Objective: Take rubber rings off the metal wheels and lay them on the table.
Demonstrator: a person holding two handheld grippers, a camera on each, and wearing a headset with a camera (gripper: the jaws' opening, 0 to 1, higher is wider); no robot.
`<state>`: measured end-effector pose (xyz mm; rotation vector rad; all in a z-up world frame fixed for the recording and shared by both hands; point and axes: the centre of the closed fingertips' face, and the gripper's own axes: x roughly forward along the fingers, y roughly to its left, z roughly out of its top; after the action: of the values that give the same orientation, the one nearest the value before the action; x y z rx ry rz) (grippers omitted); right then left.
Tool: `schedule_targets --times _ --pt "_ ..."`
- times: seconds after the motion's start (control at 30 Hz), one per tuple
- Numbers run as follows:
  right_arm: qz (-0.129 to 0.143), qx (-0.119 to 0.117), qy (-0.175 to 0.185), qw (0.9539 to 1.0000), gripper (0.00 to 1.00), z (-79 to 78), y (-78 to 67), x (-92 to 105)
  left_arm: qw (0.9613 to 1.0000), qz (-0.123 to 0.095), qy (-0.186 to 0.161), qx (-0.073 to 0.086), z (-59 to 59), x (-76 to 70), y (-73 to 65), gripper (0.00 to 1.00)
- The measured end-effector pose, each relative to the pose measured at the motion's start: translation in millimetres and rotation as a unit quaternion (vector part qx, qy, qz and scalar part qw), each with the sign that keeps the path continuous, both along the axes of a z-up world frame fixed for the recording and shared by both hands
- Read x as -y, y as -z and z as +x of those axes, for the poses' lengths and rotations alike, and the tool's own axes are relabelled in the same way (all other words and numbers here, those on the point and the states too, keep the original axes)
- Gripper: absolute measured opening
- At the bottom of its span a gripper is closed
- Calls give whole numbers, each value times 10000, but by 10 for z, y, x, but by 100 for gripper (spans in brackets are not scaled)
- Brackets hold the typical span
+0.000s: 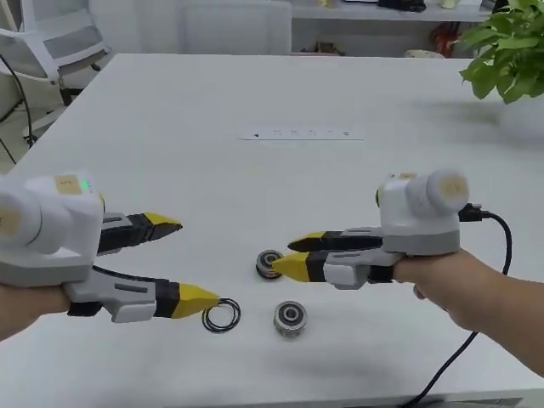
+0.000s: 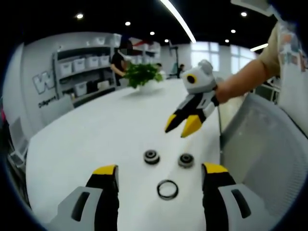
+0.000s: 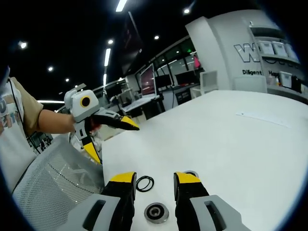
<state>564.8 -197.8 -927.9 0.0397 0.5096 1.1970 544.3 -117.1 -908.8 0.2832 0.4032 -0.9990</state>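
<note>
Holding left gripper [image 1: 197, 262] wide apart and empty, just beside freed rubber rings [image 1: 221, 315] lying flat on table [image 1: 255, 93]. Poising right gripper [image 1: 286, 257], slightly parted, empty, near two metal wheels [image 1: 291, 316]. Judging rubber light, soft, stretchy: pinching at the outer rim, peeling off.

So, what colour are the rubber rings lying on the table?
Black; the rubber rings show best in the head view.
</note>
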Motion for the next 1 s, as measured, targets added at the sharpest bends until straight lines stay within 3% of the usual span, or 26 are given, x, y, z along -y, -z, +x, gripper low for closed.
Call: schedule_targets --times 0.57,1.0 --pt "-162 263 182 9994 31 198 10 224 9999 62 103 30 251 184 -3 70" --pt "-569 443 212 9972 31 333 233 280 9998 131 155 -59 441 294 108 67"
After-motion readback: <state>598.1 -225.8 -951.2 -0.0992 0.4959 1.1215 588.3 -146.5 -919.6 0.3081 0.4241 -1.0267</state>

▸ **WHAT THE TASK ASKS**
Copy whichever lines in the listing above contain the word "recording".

▸ **SOLUTION**
`<state>`: measured end-effector pose (xyz mm; rotation vector rad; all in a z-up world frame fixed for the recording and shared by both hands; point and axes: the centre of the closed fingertips' face, and the gripper's own axes: x roughly forward along the fingers, y roughly to its left, z roughly out of its top; after the action: of the values that give the same orientation, the one nearest the value before the action; x y z rx ry rz) (grippers omitted); right then left.
- The measured end-effector pose, each relative to the pose measured at the motion's start: translation in millimetres and rotation as a unit quaternion (vector part qx, qy, qz and scalar part qw), each with the sign that keeps the path continuous, both along the axes of a z-up world frame fixed for the recording and shared by both hands

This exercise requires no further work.